SOURCE DATA:
........

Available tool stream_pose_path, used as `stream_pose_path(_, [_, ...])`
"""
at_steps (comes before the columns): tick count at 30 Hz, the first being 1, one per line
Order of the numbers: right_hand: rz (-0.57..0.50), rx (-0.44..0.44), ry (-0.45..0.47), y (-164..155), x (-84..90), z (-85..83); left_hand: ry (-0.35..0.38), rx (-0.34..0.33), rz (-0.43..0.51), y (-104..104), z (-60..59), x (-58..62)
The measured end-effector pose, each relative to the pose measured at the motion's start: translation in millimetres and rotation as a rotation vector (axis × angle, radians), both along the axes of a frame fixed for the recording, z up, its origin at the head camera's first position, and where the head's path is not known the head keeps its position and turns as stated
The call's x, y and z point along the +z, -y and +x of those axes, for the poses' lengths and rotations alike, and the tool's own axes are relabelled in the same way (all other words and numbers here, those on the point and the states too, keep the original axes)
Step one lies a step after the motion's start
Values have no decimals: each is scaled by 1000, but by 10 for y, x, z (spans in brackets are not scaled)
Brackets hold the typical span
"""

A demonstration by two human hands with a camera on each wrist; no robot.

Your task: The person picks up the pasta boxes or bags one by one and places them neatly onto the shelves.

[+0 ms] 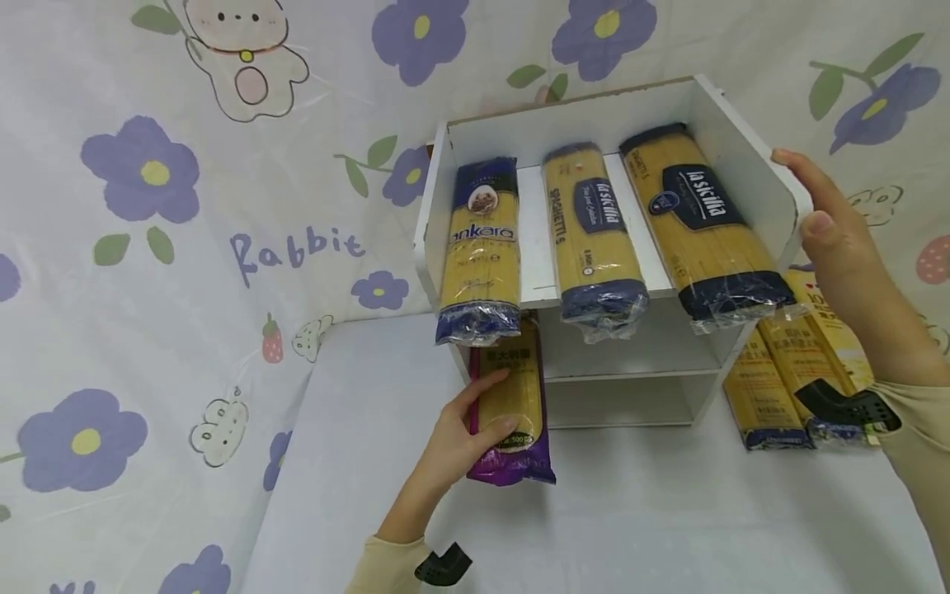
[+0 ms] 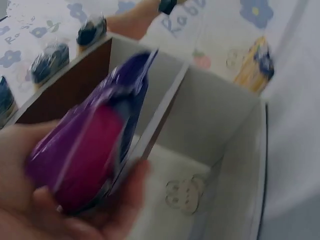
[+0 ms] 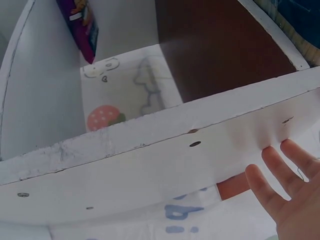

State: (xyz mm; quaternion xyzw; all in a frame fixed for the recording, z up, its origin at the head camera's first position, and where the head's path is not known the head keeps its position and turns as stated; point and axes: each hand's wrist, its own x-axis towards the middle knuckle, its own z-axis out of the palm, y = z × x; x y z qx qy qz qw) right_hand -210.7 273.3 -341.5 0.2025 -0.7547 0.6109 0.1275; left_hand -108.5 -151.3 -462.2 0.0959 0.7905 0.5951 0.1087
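Left hand [image 1: 453, 450] grips the purple-ended clear plastic packet of yellow spaghetti [image 1: 512, 412], fingers and thumb curled round its near half. The packet lies at the left of the white wooden shelf unit [image 1: 750, 173], its far end tucked under the top board, its purple near end sticking out over the white tabletop [image 1: 631, 520]. Long axis runs near to far, pointing into the lower compartment; the left wrist view, blurred, shows the packet's end aimed at the opening beside an inner divider. The left hand is on the packet itself; the right is well apart from it.

On the top board, left to right: a blue-ended Ankara spaghetti packet [image 1: 481, 247], then two blue-ended La Sicilia spaghetti packets [image 1: 597, 231], all lengthwise near to far, near ends overhanging the front edge.

Right hand [image 1: 824, 214] rests flat against the right side panel of the unit, fingers straight, holding nothing; the right wrist view shows the fingertips [image 3: 280, 165] spread on the white board.

Further right, more yellow noodle packets [image 1: 787, 371] lie on the tabletop beside the unit.
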Motion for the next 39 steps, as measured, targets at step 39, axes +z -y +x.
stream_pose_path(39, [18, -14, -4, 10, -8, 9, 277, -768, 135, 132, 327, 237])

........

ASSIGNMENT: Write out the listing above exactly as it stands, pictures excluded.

PROBLEM SOLUTION:
Available tool stream_pose_path, used as `stream_pose_path(_, [_, ...])`
"""
at_steps (comes before the columns): tick count at 30 Hz, the first being 1, one per line
Order of the numbers: right_hand: rz (-0.57..0.50), rx (-0.44..0.44), ry (-0.45..0.47), y (-164..155), x (-84..90), z (-85..83); left_hand: ry (-0.35..0.38), rx (-0.34..0.33), rz (-0.43..0.51), y (-104..104), z (-60..59), x (-58..62)
The measured end-effector pose, each relative to the pose measured at the motion's start: translation in millimetres and rotation as a rotation vector (axis × angle, radians), both along the axes of a frame fixed for the recording, z up, its origin at the head camera's first position, and where the head's path is not known the head keeps its position and turns as stated
The call's x, y and z point along the +z, -y and +x of those axes, for the poses' lengths and rotations alike, and the tool's own axes are relabelled in the same way (all other words and numbers here, those on the point and the states too, keep the original axes)
Step one lies a step after the motion's start
Values have no decimals: each is scaled by 1000, but by 10 for y, x, z (spans in brackets are not scaled)
Brackets hold the typical span
"""

A demonstration by two human hands with a camera on each wrist; no robot.

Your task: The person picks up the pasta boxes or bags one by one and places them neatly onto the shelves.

[+0 ms] 
[+0 ms] 
[+0 ms] 

State: (xyz mm; quaternion xyzw; all in a frame fixed for the recording, z up, its origin at the head camera's first position, and where the head's path is not known the head keeps its position and turns as stated; point and axes: each hand's wrist, its own x-axis towards the middle knuckle, its own z-axis out of the palm, y = z × x; x y z qx qy qz qw) right_hand -210.7 273.3 -341.5 0.2025 -0.7547 0.6109 0.1275; left_hand -108.5 -151.3 -462.2 0.0959 0.7905 0.5951 0.1087
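Left hand [image 1: 453, 450] grips the purple-ended clear plastic packet of yellow spaghetti [image 1: 512, 412], fingers and thumb curled round its near half. The packet lies at the left of the white wooden shelf unit [image 1: 750, 173], its far end tucked under the top board, its purple near end sticking out over the white tabletop [image 1: 631, 520]. Long axis runs near to far, pointing into the lower compartment; the left wrist view, blurred, shows the packet's end aimed at the opening beside an inner divider. The left hand is on the packet itself; the right is well apart from it.

On the top board, left to right: a blue-ended Ankara spaghetti packet [image 1: 481, 247], then two blue-ended La Sicilia spaghetti packets [image 1: 597, 231], all lengthwise near to far, near ends overhanging the front edge.

Right hand [image 1: 824, 214] rests flat against the right side panel of the unit, fingers straight, holding nothing; the right wrist view shows the fingertips [image 3: 280, 165] spread on the white board.

Further right, more yellow noodle packets [image 1: 787, 371] lie on the tabletop beside the unit.
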Motion for the next 39 steps, as measured, targets at step 39, axes +z -y +x.
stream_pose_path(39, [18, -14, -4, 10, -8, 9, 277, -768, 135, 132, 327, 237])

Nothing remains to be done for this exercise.